Randall Dimond, vice president and chief technical officer at Promega, said the company is "very pleased" with the setlement. He added that Promgea will continue to provide the same poroducts and serviuces it has before Roche's suit was launched.

 

The settlement puts to rest a legal row that began in 1992 when Roche sued Promega in the US District Court for the Northern District of California, for allegedly violating a license agreement and contributing to infringement of Roche's patents for PCR and Taq enzymes.

According to the court documents, Promega had a license to one patent for the Taq enzyme, which allowed the company to sell Taq reagents for other than PCR applications. Promega had obtained the license to this patent, No. 4,889,818, from Cetus, the original holder of the patents to the Taq enzyme and PCR.

 

In December 1991, Roche acquired all of Cetus' Taq patents. Roche brought suit against Promega the following year, alleging that Promega's sale of "PCR optimized kits" to researchers violated the license agreement to the '818 patent and contributed to infringement on Roche's patents.

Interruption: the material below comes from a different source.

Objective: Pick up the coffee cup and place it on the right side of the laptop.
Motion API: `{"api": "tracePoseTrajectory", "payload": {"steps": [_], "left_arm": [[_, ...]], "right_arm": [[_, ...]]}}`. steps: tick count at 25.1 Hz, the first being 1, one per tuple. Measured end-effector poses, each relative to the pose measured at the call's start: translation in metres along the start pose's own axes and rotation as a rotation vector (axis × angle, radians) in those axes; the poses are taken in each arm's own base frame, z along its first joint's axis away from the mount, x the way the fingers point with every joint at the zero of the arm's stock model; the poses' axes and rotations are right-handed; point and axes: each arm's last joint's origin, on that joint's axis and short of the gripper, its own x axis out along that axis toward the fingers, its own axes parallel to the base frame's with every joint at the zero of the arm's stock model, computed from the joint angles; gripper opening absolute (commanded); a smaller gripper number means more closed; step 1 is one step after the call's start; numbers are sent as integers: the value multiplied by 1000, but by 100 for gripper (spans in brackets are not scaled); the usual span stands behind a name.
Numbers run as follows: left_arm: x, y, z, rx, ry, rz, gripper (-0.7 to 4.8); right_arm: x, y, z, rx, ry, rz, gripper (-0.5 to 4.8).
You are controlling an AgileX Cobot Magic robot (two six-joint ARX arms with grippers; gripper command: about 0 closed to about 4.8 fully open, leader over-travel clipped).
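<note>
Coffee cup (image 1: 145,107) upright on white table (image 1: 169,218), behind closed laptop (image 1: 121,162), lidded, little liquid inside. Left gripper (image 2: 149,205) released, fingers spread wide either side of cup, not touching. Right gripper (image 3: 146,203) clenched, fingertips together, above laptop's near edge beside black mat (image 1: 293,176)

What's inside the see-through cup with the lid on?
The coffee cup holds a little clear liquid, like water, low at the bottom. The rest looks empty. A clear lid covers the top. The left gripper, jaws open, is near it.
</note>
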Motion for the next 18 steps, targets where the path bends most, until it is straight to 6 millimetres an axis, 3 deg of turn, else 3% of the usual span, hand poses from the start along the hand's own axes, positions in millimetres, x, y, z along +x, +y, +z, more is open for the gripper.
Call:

In defending against this claim, Promega argued that the '818 patent was obtained through "inequitable conduct," and was therefore unenforceable, the court documents show. In December 1999, the California US District Court ruled that the patent was unenforceable, holding that the applicants to the '818 patent did commit inequitable conduct based on eight misrepresentations and omissions of information about Taq. (This ruling rendered Roche's claims for infringement or breach of the licensing agreement to the patent moot.) Roche then appealed the District Court's decision on the unenforceability of this patent to the US Court of Appeals for the Federal Circuit.

In March 2003, the Appeals Court issued a ruling that ensured the litigation would continue: While it found the applicants to the '818 patent had committed some of the inequitable conduct, it overturned the lower court's finding as to some of the other inequitable conduct, and returned the case to the California District court for a further determination as to whether the patent is unenforceable based on these findings.

In July, Roche was denied a rehearing by a full panel of the appeal's court's judges, returning the case to the lower court, leaving in limbo the issue about the enforceability of the '818 patent-as well as Roche's underlying claim against Promega.